Take every line containing "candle" from the material and copy it.

Input data:
··········

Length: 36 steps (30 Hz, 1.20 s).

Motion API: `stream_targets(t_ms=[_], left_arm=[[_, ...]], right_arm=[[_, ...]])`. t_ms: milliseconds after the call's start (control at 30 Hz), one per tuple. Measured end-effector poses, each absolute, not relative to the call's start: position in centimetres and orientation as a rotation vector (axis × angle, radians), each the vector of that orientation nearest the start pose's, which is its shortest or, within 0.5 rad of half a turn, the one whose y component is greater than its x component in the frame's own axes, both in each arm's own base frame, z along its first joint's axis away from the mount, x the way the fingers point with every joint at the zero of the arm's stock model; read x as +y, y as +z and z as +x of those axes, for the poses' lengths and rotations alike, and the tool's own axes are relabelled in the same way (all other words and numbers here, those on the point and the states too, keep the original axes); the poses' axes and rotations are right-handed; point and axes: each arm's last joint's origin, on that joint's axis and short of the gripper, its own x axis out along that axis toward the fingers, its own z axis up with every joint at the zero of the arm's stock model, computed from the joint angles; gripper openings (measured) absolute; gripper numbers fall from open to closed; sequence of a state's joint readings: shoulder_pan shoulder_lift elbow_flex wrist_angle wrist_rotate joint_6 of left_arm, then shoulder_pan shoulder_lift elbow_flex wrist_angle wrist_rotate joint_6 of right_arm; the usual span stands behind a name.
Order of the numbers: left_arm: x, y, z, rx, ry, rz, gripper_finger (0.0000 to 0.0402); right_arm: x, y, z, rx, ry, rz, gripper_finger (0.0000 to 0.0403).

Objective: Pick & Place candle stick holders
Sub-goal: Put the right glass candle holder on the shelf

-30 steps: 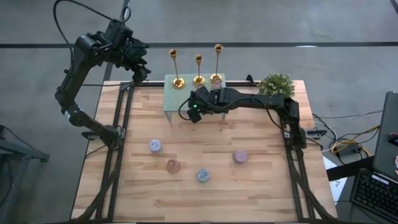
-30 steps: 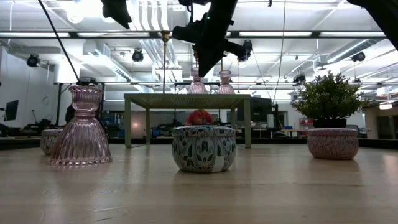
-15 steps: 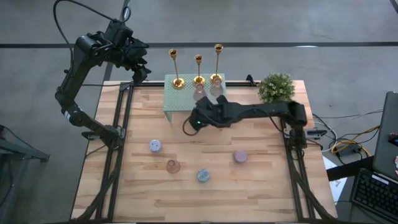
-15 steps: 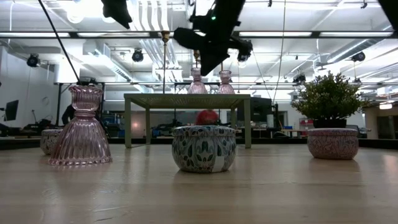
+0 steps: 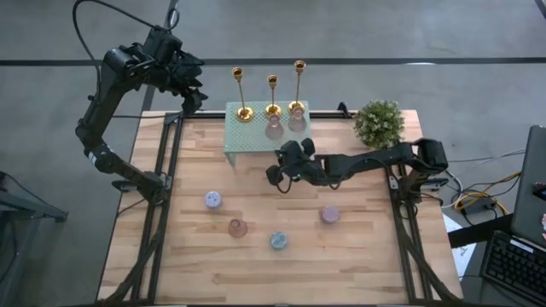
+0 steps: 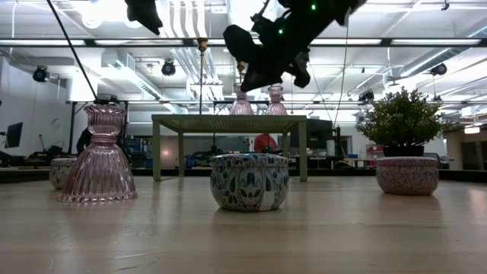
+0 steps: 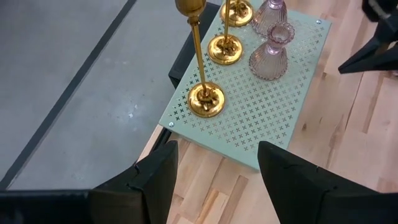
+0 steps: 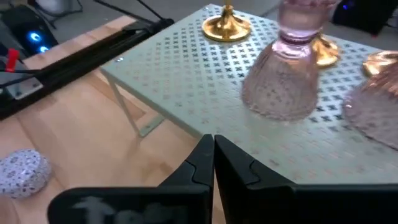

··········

Solution to this problem:
Objective: Pick & Place candle stick holders
Sub-goal: Put the right glass candle holder on the shelf

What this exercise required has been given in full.